KBAM
- Longview, Washington; United States;
- Frequency: 1400 kHz
- Branding: Real Country

Programming
- Format: Country
- Affiliations: Compass Media Networks

Ownership
- Owner: Bicoastal Media, LLC; (Bicoastal Media Licenses IV, LLC);
- Sister stations: KEDO

History
- First air date: May 1938
- Former call signs: KWLK (1938–1958); KEDO (1958–2021);

Technical information
- Licensing authority: FCC
- Facility ID: 38379
- Class: C
- Power: 1,000 watts
- Transmitter coordinates: 46°8′57″N 122°58′29″W﻿ / ﻿46.14917°N 122.97472°W
- Translator: 99.1 K256CQ (Longview)

Links
- Public license information: Public file; LMS;
- Webcast: Listen live
- Website: kbamcountry.com

= KBAM (AM) =

KBAM (1400 AM) is an radio station licensed to Longview, Washington, United States. Owned by Bicoastal Media, it broadcasts a country music format branded "Real Country". The studios are on 14th Avenue in Longview.
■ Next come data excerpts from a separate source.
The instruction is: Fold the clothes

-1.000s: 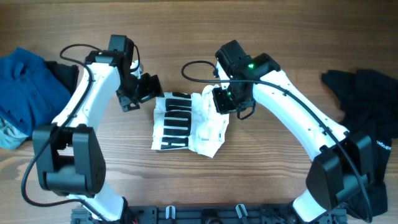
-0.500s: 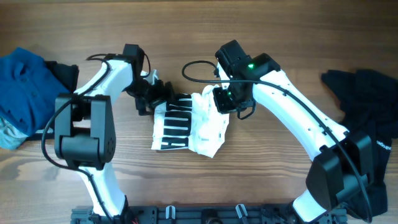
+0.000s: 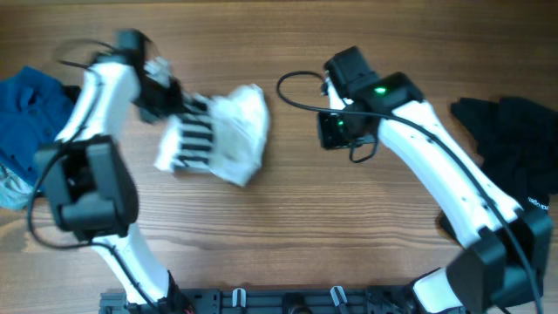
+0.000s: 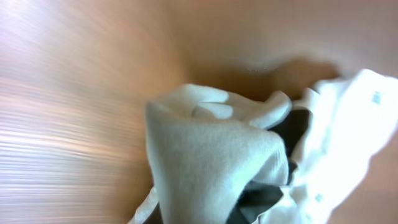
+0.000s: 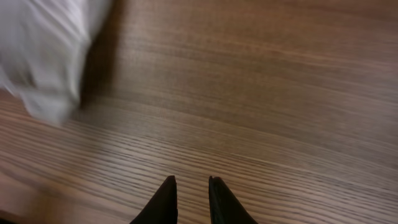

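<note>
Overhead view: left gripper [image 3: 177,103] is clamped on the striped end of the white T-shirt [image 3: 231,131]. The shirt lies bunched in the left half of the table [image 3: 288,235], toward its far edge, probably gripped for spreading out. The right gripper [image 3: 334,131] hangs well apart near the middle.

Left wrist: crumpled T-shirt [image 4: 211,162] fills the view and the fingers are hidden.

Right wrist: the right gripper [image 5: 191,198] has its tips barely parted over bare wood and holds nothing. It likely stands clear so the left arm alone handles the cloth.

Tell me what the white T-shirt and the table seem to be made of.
The white T-shirt looks like soft matte fabric, probably cotton: it bunches into loose folds. The table looks like smooth wood or laminate, with grain lines.
</note>
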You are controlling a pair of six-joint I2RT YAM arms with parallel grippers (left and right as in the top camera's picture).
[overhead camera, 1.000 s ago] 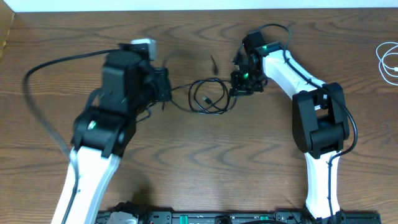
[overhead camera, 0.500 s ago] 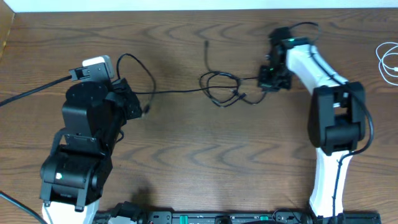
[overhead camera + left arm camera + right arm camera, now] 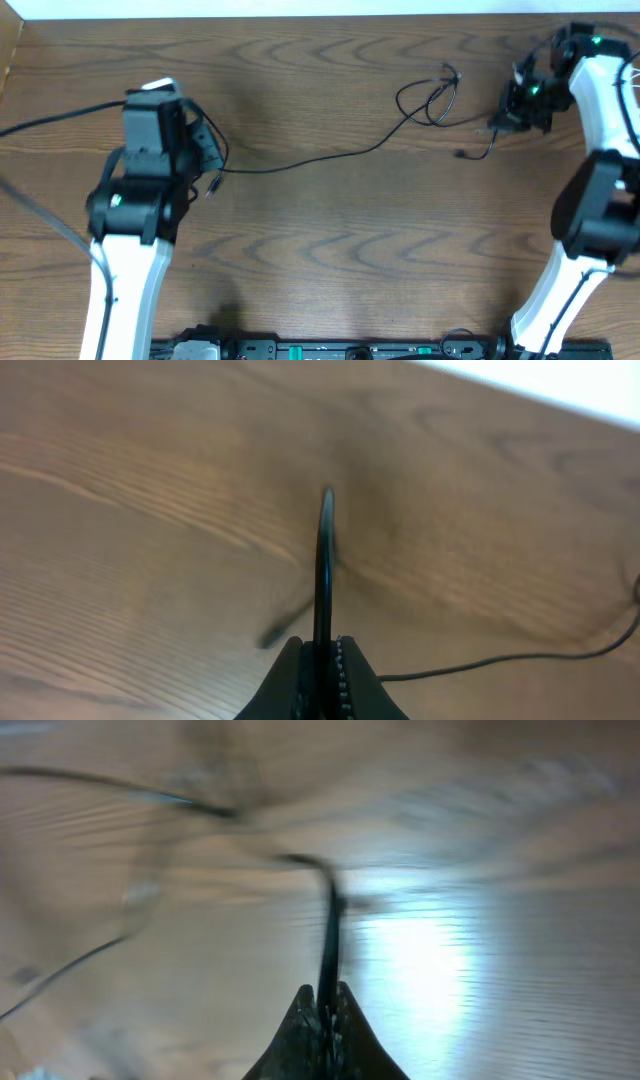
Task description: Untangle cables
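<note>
My left end effector [image 3: 320, 652] is clamped on the thin black cable [image 3: 300, 161], and my right end effector [image 3: 322, 1005] is pinched shut on the same cable farther along. Between them it stretches in a long line across the brown wooden table [image 3: 330, 260], with small loose loops near my right side.

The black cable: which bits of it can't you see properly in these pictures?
- Overhead: the black cable runs into a loop too small to tell whether its strands are knotted.
- Overhead: where the left gripper pinches it is hidden under the gripper's own dark body.
- Right wrist view: blur smears the cable beyond the right gripper; no plug shows.
- Left wrist view: the cable runs off the right edge.
</note>
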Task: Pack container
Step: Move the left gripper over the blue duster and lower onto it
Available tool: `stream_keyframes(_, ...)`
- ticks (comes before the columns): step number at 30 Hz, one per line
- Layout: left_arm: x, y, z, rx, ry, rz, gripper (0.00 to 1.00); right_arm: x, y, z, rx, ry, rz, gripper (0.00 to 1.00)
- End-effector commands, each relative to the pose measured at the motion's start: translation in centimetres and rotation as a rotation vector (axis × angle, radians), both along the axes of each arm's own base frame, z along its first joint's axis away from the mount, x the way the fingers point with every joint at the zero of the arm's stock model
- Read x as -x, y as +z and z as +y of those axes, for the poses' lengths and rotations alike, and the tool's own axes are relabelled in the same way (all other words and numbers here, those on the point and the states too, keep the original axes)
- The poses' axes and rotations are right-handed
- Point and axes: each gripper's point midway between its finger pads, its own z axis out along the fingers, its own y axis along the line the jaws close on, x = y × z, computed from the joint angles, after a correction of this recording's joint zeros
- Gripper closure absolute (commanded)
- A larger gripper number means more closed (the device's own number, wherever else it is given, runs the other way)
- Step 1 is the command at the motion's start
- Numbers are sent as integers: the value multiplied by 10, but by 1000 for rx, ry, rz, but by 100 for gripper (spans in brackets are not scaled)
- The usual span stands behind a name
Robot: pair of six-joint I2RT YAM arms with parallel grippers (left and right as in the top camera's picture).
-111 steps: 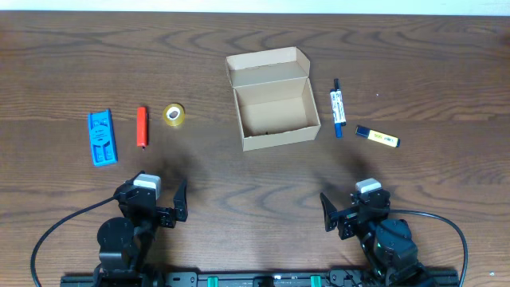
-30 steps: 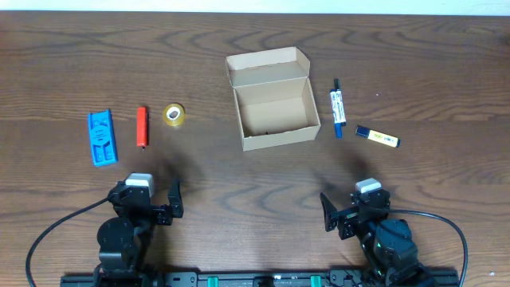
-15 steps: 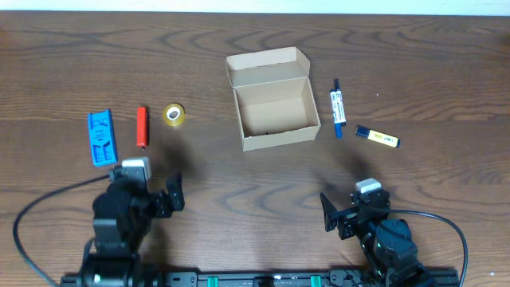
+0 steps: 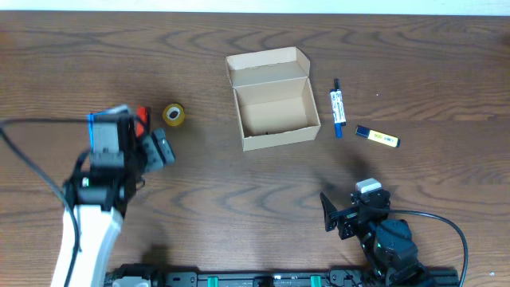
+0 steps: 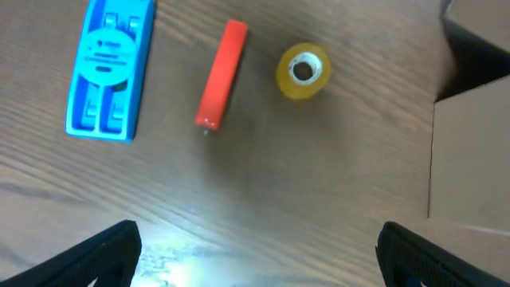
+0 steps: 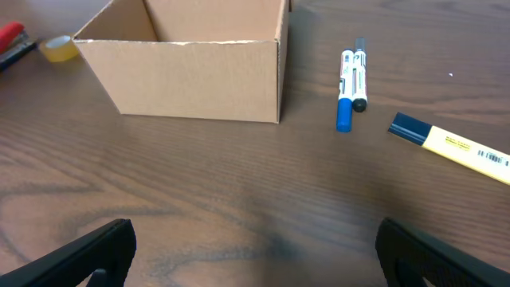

KBAM programming is also heard on FM translator K256CQ at 99.1 MHz in Longview.

==History==
The station signed on the air in May 1938. Its original call sign was KWLK and it broadcast on 780 kilocycles. It moved to 1370 kHz in 1940, then to 1400 kHz in 1941, as a result of the North American Regional Broadcasting Agreement (NARBA). The station changed its call sign to KEDO on November 10, 1958. On September 6, 2010, KEDO changed its format from oldies to talk.

On September 2, 2021, the KEDO call sign and the talk/sports format moved to 1270 AM Longview, swapping frequencies and call signs with country-formatted KBAM, which moved to 1400 AM.